The Brazilian legal system in respect to the damages in based on the division between financial (“danos patrimoniais”) and non-financial damages (“danos não patrimoniais”). As provided in the article 402 of the Brazilian Civil Code, the financial damages are divided in actual damages (“danos emergentes”), which is the amount that the party actually lost, and loss of profits (“lucros cessantes”), which is a reasonable expected future loss.
Indirect Damages. As provided in article 403 of the Brazilian Civil Code, even if the default is a result of a willful misconduct of the debtor, the damages and losses only include the actual damages and the loss of profits as a direct and immediate consequence of it. In case the indirect damages are not necessary direct and immediate consequences of the default or non-performance and result in the break of the chain of causation, they would not be necessarily covered under the Brazilian legal system.
In this sense, clauses mutually agreed by the parties that exclude the liability for indirect damages are usually deemed valid by the Brazilian courts. In any event, it is important to contractually define which types of damages would be considered as indirect.
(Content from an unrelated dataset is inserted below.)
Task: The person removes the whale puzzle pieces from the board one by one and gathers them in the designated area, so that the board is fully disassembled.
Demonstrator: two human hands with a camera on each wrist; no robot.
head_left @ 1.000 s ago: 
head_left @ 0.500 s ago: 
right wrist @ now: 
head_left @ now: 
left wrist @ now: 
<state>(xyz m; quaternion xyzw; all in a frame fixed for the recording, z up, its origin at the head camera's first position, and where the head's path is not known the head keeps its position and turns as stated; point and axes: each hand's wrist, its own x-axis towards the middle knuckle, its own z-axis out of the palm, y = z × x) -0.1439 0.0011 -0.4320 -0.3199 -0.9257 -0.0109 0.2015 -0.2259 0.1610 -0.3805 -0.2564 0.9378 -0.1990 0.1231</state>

Although there is only a few court decisions regarding the possibility of excluding the liability for loss of profit, they have considered valid this possibility (mainly in insurance matters).
Impossibility of Limitation of Liability in Case of Willful Misconduct or Gross Negligence. Considering that the obligation to indemnify under the Brazilian Legal System is based on fault and, as a consequence, on willful misconduct, as provided in article 186 of the Brazilian Civil Code, clauses that exclude or limit the liability for damages arising out of gross negligence or willful misconduct events may be deemed not enforceable in Brazil.
Time Limits. Clauses that impose a time limit through a reduction of the statute of limitations shall be considered unenforceable, due to the article 192 of the Brazilian Civil Code, which provides that the statutes of limitation may not be changed by the will of the parties.
Financial Caps. There are few court decisions in Brazil that determine that the financial cap on the liability may not result in a derisory or insignificant amount in relation to the caused damages.
Third Parties. It is important to be highlighted that the allocation and limitation of liabilities are only binding amongst the parties. Although such provisions are naturally not enforceable with respect to third parties, it is legal and enforceable amongst the parties to the contract.
Public Order Principle (Public Policy Doctrine). Under the Brazilian legal system the contractual freedom is not totally unrestricted, but rather limited to the public order principle (in other words, the social, moral and economic values that tie a society together). For such reason, the limitation of environmental liabilities before third parties is not possible. However, the allocation of environmental liabilities amongst the parties is legal and enforceable.
Limitation of Liabilities for Deaths and Damages to the Physical Integrity. Part of the Brazilian scholars argue that the principle of the human dignity, as provided in article 1, item III, of the Brazilian Constitution, prevents the possibility of limitation of liabilities for damages in connection with the life and physical integrity of an individual.